(DATA EXCERPT)
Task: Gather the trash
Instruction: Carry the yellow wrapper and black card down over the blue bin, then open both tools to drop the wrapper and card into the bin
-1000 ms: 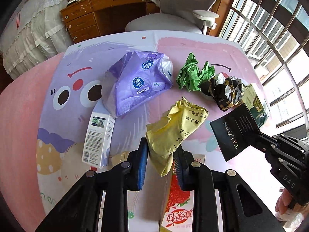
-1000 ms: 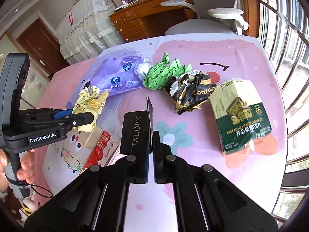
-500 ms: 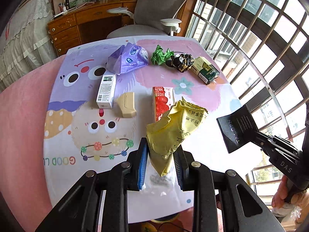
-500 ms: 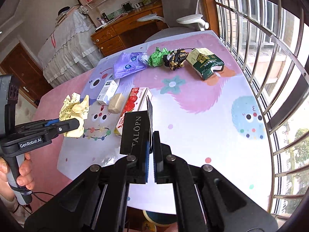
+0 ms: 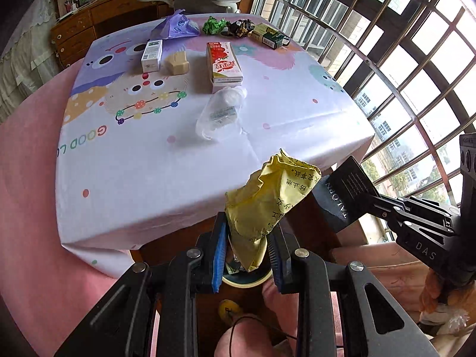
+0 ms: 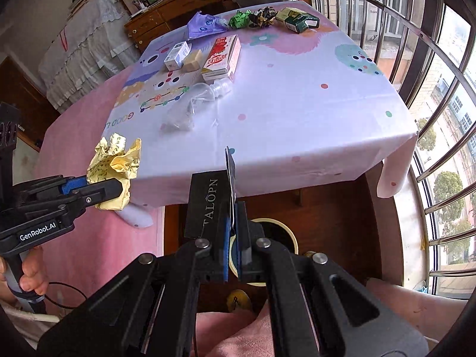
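The crumpled yellow paper wrapper (image 5: 269,199) is hanging clamped in the left hand-held gripper (image 5: 247,255), off the near edge of the surface (image 5: 154,172) and above a round bin (image 6: 290,235) on the floor. The right hand-held gripper (image 6: 235,248) is pinching a flat black printed card sleeve (image 6: 208,205) over the same bin. Both pieces are light, so letting go off-centre is risking one drifting past the rim onto the floor.

yellow wrapper (image 5: 267,202): crinkled paper, matt | black card (image 6: 208,205): smooth matt cardboard | tabletop (image 5: 148,160): smooth printed cloth | bottle (image 5: 218,113): clear glossy plastic | left tool (image 5: 247,255): matt black plastic, blue pads
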Motion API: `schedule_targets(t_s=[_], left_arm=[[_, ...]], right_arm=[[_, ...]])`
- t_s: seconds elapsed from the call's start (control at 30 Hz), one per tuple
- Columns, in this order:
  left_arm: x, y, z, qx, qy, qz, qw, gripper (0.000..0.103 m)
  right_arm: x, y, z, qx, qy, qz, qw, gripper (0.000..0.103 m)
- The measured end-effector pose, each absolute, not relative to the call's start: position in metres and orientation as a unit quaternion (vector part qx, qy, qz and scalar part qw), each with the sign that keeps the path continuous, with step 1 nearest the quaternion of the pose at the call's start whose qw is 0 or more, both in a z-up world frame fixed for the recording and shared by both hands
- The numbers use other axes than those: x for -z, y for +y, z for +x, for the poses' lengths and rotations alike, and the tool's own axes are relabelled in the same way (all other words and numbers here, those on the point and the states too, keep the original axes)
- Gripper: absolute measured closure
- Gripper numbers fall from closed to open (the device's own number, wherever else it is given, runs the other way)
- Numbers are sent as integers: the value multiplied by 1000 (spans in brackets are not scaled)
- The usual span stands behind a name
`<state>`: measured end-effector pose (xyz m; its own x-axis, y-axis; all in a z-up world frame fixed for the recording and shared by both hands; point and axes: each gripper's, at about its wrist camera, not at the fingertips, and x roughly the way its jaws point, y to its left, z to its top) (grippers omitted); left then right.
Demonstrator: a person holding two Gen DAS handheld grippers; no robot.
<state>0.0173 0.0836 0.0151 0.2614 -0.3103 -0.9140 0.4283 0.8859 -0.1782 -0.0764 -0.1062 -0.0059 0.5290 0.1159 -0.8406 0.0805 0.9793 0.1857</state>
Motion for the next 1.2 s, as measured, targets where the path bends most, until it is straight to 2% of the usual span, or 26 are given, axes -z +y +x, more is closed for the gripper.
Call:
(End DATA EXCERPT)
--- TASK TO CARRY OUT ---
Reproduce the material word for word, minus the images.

--- RESPONSE ---
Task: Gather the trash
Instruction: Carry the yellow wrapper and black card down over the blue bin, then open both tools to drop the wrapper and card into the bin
-1000 ms: 
-1000 ms: 
-500 ms: 
-500 ms: 
+0 ms: 
+0 ms: 
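The crumpled yellow paper wrapper (image 5: 269,199) is hanging clamped in the left hand-held gripper (image 5: 247,255), off the near edge of the surface (image 5: 154,172) and above a round bin (image 6: 290,235) on the floor. The right hand-held gripper (image 6: 235,248) is pinching a flat black printed card sleeve (image 6: 208,205) over the same bin. Both pieces are light, so letting go off-centre is risking one drifting past the rim onto the floor.

yellow wrapper (image 5: 267,202): crinkled paper, matt | black card (image 6: 208,205): smooth matt cardboard | tabletop (image 5: 148,160): smooth printed cloth | bottle (image 5: 218,113): clear glossy plastic | left tool (image 5: 247,255): matt black plastic, blue pads
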Motion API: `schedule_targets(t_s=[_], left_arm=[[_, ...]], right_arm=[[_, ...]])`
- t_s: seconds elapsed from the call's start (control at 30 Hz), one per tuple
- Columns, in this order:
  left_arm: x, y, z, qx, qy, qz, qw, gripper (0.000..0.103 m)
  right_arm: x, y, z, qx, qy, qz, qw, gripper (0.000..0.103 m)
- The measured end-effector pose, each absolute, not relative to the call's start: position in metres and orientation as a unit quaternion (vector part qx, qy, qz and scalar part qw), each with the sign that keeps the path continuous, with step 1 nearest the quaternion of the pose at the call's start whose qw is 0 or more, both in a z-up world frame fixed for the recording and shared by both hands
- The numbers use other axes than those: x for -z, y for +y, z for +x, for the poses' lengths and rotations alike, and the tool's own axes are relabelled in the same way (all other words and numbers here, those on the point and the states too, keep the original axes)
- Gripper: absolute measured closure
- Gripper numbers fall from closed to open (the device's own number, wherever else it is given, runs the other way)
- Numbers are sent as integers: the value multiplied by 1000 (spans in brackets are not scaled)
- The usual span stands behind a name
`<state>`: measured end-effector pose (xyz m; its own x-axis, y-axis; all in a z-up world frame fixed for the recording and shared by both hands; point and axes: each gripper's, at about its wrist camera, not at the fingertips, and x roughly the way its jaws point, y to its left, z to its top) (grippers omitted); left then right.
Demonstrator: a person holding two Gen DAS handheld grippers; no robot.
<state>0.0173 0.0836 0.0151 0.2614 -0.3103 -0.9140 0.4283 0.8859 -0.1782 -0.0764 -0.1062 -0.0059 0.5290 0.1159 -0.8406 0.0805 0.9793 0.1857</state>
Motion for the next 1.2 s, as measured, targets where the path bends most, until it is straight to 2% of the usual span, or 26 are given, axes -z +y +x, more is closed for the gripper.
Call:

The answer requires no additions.